- **Given material**:

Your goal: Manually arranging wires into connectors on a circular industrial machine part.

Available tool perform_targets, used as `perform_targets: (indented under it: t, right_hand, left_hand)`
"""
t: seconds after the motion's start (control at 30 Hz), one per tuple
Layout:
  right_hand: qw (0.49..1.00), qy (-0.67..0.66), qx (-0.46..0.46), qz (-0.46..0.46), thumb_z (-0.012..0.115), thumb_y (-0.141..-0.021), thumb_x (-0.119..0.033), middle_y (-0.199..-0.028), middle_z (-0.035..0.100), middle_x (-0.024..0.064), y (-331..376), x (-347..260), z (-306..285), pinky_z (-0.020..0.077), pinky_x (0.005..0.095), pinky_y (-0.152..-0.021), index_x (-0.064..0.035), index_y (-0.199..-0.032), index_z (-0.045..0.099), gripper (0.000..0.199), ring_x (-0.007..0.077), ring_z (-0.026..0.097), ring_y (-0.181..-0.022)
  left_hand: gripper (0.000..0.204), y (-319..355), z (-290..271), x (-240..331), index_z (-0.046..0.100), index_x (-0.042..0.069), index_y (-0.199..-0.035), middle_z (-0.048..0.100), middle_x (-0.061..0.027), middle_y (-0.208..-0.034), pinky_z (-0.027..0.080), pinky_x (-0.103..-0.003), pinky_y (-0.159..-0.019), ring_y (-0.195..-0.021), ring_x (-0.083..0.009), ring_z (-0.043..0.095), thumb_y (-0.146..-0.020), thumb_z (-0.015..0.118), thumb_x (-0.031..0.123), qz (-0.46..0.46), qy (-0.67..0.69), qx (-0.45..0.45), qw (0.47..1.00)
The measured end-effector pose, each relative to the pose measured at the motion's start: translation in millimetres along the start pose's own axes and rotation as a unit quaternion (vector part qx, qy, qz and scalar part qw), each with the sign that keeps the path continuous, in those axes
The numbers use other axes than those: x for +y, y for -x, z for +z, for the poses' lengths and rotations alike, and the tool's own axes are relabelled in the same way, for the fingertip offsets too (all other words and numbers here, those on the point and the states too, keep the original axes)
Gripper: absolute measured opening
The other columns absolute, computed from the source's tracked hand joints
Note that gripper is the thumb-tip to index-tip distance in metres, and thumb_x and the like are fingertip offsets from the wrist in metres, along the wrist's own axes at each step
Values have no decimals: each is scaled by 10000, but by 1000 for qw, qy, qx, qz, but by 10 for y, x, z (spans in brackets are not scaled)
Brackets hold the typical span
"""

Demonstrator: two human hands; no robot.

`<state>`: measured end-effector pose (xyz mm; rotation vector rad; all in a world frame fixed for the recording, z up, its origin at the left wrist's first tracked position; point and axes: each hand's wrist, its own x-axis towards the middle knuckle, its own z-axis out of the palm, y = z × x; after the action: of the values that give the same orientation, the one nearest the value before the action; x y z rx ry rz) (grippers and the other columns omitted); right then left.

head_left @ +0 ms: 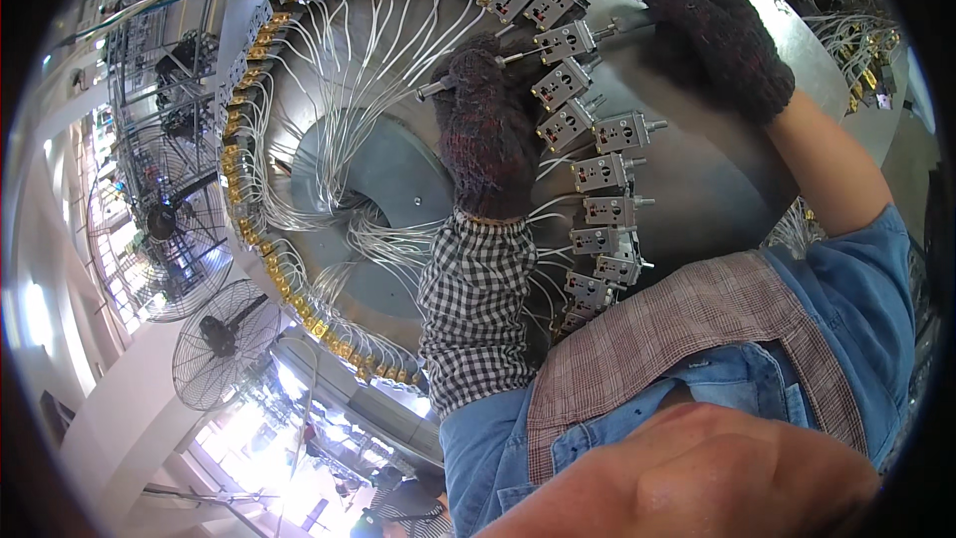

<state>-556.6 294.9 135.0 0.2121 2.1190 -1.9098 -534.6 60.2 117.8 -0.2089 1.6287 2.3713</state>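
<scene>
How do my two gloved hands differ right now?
The left hand lies inside the ring of grey switch units, over the white wires, and grips a thin metal tool; the right hand rests outside the ring on the bare metal disc. The left forearm has a checked sleeve; the right forearm is bare. Both wear dark knitted gloves.

Two caged floor fans (pixel 214 344), metal wire racks (pixel 159 70), bright floor below
</scene>
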Motion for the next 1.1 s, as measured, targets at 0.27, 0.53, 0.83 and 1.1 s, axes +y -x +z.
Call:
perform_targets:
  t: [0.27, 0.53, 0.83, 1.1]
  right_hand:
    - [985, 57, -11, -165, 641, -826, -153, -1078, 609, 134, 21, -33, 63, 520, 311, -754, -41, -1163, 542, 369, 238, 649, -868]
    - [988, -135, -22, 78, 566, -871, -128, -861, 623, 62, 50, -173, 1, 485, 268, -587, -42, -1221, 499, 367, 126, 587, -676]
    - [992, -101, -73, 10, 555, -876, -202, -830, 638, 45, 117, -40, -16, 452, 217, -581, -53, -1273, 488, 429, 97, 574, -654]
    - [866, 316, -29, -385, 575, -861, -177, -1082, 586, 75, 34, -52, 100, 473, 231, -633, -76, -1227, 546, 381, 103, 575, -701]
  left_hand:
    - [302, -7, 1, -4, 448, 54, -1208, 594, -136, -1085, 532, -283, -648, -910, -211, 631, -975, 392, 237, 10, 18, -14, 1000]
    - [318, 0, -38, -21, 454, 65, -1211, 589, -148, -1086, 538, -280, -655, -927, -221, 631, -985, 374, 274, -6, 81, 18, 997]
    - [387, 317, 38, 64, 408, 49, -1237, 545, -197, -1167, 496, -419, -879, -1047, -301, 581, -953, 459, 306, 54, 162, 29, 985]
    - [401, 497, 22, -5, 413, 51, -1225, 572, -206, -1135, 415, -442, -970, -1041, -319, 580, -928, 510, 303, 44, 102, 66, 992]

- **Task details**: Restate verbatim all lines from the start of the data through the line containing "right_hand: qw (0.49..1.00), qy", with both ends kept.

- **Response to the task**:
Your goal: Manually arranging wires into connectors on a circular industrial machine part.

Available tool perform_targets, used as `perform_targets: (indented under it: t, right_hand, left_hand)`
"""
t: seconds after the motion's start (control at 30 Hz), one per tuple
Layout:
  right_hand: qw (0.49..1.00), qy (-0.67..0.66), qx (-0.46..0.46), qz (-0.46..0.46), thumb_z (-0.012..0.115), thumb_y (-0.141..-0.021), thumb_x (-0.119..0.033), middle_y (-0.199..-0.028), middle_z (-0.035..0.100), middle_x (-0.024..0.064), y (-331..376), x (-347..260), z (-306..285), pinky_z (-0.020..0.077), pinky_x (0.005..0.095), pinky_y (-0.152..-0.021), index_x (-0.064..0.035), index_y (-0.199..-0.032), index_z (-0.045..0.099), gripper (0.000..0.199), ring_x (-0.007..0.077), ring_z (-0.026..0.097), ring_y (-0.181..-0.022)

Nothing else is part of this answer.